All of the data must be output without alteration.

§ **RECORDED INFORMATION**
☆ ☆ ☆ ☆

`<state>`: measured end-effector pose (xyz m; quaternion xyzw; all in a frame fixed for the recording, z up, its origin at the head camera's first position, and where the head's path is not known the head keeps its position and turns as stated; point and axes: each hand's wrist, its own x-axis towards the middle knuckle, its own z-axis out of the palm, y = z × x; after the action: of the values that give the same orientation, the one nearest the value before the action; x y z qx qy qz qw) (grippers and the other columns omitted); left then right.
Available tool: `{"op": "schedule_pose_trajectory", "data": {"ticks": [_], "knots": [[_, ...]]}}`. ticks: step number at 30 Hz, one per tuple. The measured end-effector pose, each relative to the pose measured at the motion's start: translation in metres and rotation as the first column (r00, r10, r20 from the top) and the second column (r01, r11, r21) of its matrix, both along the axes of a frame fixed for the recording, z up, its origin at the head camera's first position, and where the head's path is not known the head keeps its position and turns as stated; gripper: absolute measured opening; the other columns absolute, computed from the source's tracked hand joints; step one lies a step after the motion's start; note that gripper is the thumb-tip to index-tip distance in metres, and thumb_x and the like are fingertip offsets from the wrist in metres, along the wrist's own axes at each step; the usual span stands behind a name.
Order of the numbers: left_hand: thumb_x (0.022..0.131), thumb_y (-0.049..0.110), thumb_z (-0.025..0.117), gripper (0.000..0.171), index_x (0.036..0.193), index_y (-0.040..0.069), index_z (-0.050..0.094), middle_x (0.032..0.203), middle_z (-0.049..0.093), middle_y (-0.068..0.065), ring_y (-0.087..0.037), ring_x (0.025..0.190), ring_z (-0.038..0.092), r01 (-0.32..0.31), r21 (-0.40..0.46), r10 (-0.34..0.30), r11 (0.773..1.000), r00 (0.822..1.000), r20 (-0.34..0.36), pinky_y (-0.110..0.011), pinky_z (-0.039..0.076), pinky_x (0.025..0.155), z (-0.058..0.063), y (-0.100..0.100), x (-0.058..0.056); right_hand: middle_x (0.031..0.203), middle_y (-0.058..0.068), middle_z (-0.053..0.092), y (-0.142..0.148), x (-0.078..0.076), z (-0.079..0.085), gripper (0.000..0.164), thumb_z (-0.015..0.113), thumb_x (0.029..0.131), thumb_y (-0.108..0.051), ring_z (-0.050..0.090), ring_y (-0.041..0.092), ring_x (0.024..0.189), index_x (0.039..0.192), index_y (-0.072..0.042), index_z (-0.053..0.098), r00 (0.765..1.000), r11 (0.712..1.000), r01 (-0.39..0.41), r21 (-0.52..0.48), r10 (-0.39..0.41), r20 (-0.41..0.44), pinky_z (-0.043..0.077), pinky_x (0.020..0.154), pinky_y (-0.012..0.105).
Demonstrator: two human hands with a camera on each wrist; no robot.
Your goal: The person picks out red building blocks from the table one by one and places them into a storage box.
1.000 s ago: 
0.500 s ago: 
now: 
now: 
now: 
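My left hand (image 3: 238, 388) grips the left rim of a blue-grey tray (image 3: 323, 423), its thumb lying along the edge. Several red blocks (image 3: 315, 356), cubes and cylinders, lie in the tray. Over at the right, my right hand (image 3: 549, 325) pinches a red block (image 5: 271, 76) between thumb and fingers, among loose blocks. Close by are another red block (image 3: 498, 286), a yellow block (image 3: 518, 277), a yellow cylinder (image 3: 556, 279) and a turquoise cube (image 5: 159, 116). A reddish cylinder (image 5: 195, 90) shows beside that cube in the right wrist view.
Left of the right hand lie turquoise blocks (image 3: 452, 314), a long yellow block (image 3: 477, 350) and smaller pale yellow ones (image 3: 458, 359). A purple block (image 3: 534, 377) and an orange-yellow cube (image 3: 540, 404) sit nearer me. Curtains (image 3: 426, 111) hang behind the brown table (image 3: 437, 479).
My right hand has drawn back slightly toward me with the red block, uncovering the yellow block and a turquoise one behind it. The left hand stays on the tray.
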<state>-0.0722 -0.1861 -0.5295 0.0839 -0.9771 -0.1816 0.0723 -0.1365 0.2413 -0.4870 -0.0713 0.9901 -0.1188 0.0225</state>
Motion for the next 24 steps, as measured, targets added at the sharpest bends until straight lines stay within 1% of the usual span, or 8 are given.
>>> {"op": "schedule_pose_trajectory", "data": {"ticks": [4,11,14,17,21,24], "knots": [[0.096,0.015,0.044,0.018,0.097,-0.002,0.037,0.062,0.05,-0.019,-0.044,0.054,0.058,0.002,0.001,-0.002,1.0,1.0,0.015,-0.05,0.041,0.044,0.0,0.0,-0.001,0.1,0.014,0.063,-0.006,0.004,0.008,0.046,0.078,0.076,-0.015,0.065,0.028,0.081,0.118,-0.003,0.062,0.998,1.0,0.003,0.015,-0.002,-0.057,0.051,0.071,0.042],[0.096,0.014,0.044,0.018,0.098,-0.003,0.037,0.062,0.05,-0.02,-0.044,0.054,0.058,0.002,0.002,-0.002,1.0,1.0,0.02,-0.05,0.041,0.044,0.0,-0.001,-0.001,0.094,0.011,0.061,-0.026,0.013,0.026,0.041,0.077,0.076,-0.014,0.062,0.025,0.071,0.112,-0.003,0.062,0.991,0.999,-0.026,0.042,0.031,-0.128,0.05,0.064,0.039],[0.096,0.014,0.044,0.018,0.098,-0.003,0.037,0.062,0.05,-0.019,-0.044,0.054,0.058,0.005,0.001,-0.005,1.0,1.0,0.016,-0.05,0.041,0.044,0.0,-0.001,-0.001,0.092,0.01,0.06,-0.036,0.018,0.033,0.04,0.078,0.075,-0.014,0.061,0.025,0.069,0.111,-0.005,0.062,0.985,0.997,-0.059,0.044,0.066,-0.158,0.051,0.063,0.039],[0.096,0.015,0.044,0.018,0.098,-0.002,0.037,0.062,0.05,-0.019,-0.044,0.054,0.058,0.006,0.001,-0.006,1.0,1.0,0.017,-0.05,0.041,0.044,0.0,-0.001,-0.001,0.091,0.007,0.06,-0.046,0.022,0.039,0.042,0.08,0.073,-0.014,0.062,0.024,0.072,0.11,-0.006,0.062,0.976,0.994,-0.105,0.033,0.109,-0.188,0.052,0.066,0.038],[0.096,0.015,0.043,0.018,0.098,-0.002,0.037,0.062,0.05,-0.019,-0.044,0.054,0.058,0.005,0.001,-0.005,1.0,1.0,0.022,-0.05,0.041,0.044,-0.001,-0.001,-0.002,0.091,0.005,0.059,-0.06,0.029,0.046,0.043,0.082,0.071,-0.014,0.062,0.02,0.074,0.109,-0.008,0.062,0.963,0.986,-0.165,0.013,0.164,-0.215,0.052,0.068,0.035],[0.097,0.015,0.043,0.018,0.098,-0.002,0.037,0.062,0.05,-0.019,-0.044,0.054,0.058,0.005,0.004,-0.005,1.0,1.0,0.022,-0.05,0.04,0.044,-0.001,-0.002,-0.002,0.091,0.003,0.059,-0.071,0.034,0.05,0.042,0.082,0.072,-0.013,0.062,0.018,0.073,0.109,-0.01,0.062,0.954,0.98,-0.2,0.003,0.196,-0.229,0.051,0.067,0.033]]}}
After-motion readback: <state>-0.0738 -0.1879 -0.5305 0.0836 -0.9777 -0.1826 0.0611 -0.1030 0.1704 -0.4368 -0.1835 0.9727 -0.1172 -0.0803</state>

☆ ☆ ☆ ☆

§ **REPLY**
`<state>`: measured end-effector pose (xyz m; quaternion xyzw; all in a frame fixed for the recording, z up, its origin at the head camera's first position, and where the head's path is not known the head keeps its position and turns as stated; point and axes: each hand's wrist, its own x-axis towards the middle knuckle, its own z-axis out of the palm, y = z × x; after the action: of the values that give the same orientation, the one nearest the value before the action; x y z qx qy qz qw) (grippers and the other columns omitted); left then right.
Available tool: `{"op": "schedule_pose_trajectory", "data": {"ticks": [_], "knots": [[_, ...]]}}`. ticks: step number at 30 Hz, one per tuple. The measured end-effector pose, each relative to the pose measured at the motion's start: translation in metres and rotation as the first column (r00, r10, r20 from the top) and the second column (r01, r11, r21) of its matrix, both along the axes of a frame fixed for the recording, z up, its origin at the head camera's first position, and where the head's path is not known the head keeps its position and turns as stated; gripper: absolute measured opening; the other columns absolute, computed from the source's tracked hand joints; step one lies a step after the motion's start; note that gripper is the thumb-tip to index-tip distance in metres, and thumb_x and the like are fingertip offsets from the wrist in metres, along the wrist's own axes at each step; the usual span stands behind a name.
Order of the numbers: left_hand: thumb_x (0.022..0.131), thumb_y (-0.049..0.110), thumb_z (-0.025..0.117), gripper (0.000..0.171), index_x (0.036..0.193), index_y (-0.040..0.069), index_z (-0.050..0.094), middle_x (0.032..0.203), middle_z (-0.049..0.093), middle_y (-0.068..0.065), ring_y (-0.087..0.037), ring_x (0.025..0.190), ring_z (-0.038..0.092), r01 (-0.32..0.31), r21 (-0.40..0.46), r10 (-0.34..0.30), r11 (0.773..1.000), r00 (0.822..1.000), r20 (-0.34..0.36), pinky_y (-0.110..0.011), pinky_z (-0.039..0.076), pinky_x (0.025..0.155), z (-0.058..0.063), y (-0.100..0.100), x (-0.058..0.056); right_hand: middle_x (0.031..0.203), middle_y (-0.058..0.068), middle_z (-0.053..0.092), y (-0.142..0.148), x (-0.078..0.076), z (-0.079..0.085), gripper (0.000..0.164), thumb_z (-0.015..0.113), thumb_x (0.029..0.131), thumb_y (-0.108..0.051), ring_z (-0.050..0.090), ring_y (-0.041..0.092), ring_x (0.024..0.189), index_x (0.039..0.192), index_y (-0.072..0.042), index_z (-0.053..0.098), r00 (0.765..1.000), r11 (0.712..1.000), r01 (-0.39..0.41), r21 (-0.52..0.48), r10 (-0.39..0.41), r20 (-0.41..0.44), pinky_z (-0.043..0.077), pinky_x (0.020..0.154), pinky_y (-0.012..0.105).
Demonstrator: two human hands with a camera on each wrist; no robot.
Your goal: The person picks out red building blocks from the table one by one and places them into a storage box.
1.000 s ago: 
0.500 s ago: 
now: 
now: 
now: 
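My left hand (image 3: 238, 388) grips the left rim of a blue-grey tray (image 3: 323, 423), its thumb lying along the edge. Several red blocks (image 3: 315, 356), cubes and cylinders, lie in the tray. Over at the right, my right hand (image 3: 549, 325) pinches a red block (image 5: 271, 76) between thumb and fingers, among loose blocks. Close by are another red block (image 3: 498, 286), a yellow block (image 3: 518, 277), a yellow cylinder (image 3: 556, 279) and a turquoise cube (image 5: 159, 116). A reddish cylinder (image 5: 195, 90) shows beside that cube in the right wrist view.
Left of the right hand lie turquoise blocks (image 3: 452, 314), a long yellow block (image 3: 477, 350) and smaller pale yellow ones (image 3: 458, 359). A purple block (image 3: 534, 377) and an orange-yellow cube (image 3: 540, 404) sit nearer me. Curtains (image 3: 426, 111) hang behind the brown table (image 3: 437, 479).
My right hand has drawn back slightly toward me with the red block, uncovering the yellow block and a turquoise one behind it. The left hand stays on the tray.
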<state>-0.0722 -0.1861 -0.5295 0.0839 -0.9771 -0.1816 0.0723 -0.1365 0.2413 -0.4870 -0.0713 0.9901 -0.1188 0.0225</state>
Motion for the next 24 steps, as measured, targets added at the sharpest bends until straight lines stay within 1% of the usual span, or 8 are given.
>>> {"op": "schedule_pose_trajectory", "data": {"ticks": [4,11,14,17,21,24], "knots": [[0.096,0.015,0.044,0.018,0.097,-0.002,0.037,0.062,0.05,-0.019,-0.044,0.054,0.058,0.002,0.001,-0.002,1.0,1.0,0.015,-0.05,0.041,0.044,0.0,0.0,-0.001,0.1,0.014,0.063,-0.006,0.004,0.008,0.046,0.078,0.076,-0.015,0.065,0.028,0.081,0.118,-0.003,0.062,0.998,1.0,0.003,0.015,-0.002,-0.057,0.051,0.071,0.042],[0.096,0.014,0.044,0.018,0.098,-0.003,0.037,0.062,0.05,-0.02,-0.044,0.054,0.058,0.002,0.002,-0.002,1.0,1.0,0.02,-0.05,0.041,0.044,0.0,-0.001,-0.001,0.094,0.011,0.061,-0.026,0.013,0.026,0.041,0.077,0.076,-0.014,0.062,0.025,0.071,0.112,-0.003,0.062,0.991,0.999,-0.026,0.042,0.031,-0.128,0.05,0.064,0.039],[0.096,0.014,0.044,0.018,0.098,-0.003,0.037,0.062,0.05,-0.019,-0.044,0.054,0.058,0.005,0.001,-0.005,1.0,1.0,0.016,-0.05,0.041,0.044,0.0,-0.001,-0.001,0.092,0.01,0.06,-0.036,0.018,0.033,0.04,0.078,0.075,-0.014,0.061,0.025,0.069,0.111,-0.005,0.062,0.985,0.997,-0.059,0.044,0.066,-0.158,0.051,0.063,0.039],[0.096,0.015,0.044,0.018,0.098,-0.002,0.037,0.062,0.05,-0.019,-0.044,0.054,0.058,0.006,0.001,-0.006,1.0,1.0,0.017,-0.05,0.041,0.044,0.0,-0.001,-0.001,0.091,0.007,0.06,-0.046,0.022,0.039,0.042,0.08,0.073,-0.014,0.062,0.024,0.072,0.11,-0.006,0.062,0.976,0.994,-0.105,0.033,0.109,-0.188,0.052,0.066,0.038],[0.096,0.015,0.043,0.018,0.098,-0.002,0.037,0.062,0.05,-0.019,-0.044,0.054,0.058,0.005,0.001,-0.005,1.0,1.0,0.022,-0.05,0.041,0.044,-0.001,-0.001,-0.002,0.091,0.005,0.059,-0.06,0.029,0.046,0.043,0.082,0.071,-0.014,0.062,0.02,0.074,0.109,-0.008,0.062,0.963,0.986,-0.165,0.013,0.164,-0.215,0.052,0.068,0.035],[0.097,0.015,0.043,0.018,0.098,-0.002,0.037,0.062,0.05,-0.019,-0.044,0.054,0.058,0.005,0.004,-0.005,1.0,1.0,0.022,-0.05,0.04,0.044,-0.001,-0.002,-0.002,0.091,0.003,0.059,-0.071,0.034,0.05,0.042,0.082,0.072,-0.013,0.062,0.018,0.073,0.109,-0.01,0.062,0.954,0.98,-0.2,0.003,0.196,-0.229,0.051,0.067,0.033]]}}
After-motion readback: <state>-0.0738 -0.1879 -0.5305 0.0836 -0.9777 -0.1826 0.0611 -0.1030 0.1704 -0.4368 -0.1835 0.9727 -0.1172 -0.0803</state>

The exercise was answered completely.